## Task description
Scan the records below. List lines holding "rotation".

## Provided data
= Beginning of Section =

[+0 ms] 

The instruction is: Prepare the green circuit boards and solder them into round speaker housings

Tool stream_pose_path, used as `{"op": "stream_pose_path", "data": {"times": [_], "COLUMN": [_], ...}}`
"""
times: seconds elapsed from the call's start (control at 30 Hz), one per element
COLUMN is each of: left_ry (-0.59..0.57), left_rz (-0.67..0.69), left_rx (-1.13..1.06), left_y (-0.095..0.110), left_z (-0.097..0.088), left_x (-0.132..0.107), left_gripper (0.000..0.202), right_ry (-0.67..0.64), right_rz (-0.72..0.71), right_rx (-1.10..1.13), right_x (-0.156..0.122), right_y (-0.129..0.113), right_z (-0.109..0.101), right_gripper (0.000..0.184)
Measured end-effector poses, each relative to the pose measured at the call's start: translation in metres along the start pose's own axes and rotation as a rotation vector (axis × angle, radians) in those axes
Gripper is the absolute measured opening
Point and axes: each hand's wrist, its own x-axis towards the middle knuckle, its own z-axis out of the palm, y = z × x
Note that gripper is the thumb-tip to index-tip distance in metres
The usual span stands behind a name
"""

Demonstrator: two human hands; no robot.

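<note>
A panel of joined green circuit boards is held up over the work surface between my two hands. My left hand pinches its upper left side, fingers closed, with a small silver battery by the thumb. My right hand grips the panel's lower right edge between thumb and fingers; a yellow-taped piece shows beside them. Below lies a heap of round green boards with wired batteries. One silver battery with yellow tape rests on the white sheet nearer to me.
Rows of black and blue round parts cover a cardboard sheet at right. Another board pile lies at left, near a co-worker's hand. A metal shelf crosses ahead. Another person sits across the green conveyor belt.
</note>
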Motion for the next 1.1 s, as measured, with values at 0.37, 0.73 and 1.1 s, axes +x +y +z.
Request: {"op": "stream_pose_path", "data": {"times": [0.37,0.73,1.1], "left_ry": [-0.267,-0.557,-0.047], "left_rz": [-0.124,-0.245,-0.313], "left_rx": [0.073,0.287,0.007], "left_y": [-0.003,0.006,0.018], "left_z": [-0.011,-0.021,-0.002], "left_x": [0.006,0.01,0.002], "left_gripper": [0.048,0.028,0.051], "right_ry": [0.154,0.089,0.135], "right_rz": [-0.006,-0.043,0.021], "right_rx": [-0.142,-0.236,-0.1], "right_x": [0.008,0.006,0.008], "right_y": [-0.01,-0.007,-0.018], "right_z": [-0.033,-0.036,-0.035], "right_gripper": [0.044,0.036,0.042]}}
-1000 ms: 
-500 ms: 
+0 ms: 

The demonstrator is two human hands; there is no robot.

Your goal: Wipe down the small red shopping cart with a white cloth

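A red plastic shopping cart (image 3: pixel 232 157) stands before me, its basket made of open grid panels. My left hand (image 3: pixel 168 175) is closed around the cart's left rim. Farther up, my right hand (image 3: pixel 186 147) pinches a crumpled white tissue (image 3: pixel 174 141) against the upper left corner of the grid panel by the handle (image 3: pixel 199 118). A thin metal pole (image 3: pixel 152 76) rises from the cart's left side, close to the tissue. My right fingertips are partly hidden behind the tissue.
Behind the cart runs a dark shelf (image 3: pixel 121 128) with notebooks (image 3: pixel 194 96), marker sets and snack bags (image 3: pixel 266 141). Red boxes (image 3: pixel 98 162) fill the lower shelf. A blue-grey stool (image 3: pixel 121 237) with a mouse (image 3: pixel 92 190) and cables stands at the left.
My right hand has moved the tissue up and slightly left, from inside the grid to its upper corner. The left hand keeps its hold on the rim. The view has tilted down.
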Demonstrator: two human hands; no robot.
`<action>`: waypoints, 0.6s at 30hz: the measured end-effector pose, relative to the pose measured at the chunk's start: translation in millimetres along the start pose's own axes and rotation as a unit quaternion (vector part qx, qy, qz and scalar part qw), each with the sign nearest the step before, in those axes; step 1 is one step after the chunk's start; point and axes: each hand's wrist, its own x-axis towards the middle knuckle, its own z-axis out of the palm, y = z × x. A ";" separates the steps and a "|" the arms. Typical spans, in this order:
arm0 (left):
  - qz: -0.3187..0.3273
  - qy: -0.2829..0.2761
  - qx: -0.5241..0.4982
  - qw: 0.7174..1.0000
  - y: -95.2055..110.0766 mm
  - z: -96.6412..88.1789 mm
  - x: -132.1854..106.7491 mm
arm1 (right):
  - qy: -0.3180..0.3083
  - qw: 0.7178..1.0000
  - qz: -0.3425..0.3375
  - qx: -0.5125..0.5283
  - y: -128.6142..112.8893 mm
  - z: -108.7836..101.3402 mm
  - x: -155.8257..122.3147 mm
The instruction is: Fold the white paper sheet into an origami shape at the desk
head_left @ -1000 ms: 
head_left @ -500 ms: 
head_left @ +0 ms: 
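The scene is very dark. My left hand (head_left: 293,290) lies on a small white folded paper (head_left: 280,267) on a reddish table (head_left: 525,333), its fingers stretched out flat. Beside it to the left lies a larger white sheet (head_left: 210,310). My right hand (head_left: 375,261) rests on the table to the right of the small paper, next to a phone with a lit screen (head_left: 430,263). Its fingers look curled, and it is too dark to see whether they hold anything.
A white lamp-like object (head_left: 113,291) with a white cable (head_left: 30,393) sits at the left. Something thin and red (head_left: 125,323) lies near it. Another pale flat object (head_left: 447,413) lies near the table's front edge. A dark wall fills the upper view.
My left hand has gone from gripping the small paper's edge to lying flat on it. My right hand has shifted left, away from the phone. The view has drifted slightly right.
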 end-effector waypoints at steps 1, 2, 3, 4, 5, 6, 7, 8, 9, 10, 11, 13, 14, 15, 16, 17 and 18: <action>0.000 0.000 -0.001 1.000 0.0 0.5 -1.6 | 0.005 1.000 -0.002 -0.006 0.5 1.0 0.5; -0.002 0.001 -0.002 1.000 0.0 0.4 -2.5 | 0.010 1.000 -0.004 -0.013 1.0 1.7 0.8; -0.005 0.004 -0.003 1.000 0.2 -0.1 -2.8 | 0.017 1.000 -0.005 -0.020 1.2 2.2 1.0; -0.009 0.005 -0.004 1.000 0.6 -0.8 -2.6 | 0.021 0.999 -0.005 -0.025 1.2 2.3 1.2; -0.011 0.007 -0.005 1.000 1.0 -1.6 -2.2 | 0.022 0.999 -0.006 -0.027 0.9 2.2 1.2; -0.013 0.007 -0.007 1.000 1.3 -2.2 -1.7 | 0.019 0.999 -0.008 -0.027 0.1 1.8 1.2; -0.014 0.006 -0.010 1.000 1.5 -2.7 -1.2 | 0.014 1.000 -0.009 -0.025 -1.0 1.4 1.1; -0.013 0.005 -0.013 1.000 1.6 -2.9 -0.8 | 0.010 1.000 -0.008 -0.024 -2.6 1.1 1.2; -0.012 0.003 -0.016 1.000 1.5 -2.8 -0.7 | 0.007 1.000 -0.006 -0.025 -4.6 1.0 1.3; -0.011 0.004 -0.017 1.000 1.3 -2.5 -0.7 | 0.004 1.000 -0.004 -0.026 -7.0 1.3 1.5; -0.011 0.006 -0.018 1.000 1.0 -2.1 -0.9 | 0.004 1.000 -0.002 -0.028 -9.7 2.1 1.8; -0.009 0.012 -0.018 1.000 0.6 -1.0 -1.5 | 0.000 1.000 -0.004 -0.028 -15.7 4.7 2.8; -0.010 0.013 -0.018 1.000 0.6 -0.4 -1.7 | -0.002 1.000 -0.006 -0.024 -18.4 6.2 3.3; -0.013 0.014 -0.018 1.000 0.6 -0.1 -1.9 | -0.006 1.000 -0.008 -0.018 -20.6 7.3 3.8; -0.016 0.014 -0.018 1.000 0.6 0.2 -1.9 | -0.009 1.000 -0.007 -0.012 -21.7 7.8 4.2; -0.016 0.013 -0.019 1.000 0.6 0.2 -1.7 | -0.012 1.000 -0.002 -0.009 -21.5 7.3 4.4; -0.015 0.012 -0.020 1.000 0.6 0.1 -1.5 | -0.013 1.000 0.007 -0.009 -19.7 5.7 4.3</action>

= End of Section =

## Problem solution
Measured end-effector poses, each relative to the pose measured at the call's start: translation in metres along the start pose's own axes and rotation as a rotation vector (axis × angle, radians) in those axes
`<action>`: waypoints, 0.6s at 30hz: the measured end-effector pose, relative to the pose measured at the chunk's start: translation in millimetres along the start pose's own axes and rotation as a unit quaternion (vector part qx, qy, qz and scalar part qw), each with the sign nearest the step before, in those axes; step 1 is one step after the chunk's start; point and axes: each hand's wrist, its own x-axis towards the middle knuckle, its own z-axis out of the palm, y = z × x. A ";" separates the steps and a "|" the arms. Typical spans, in this order:

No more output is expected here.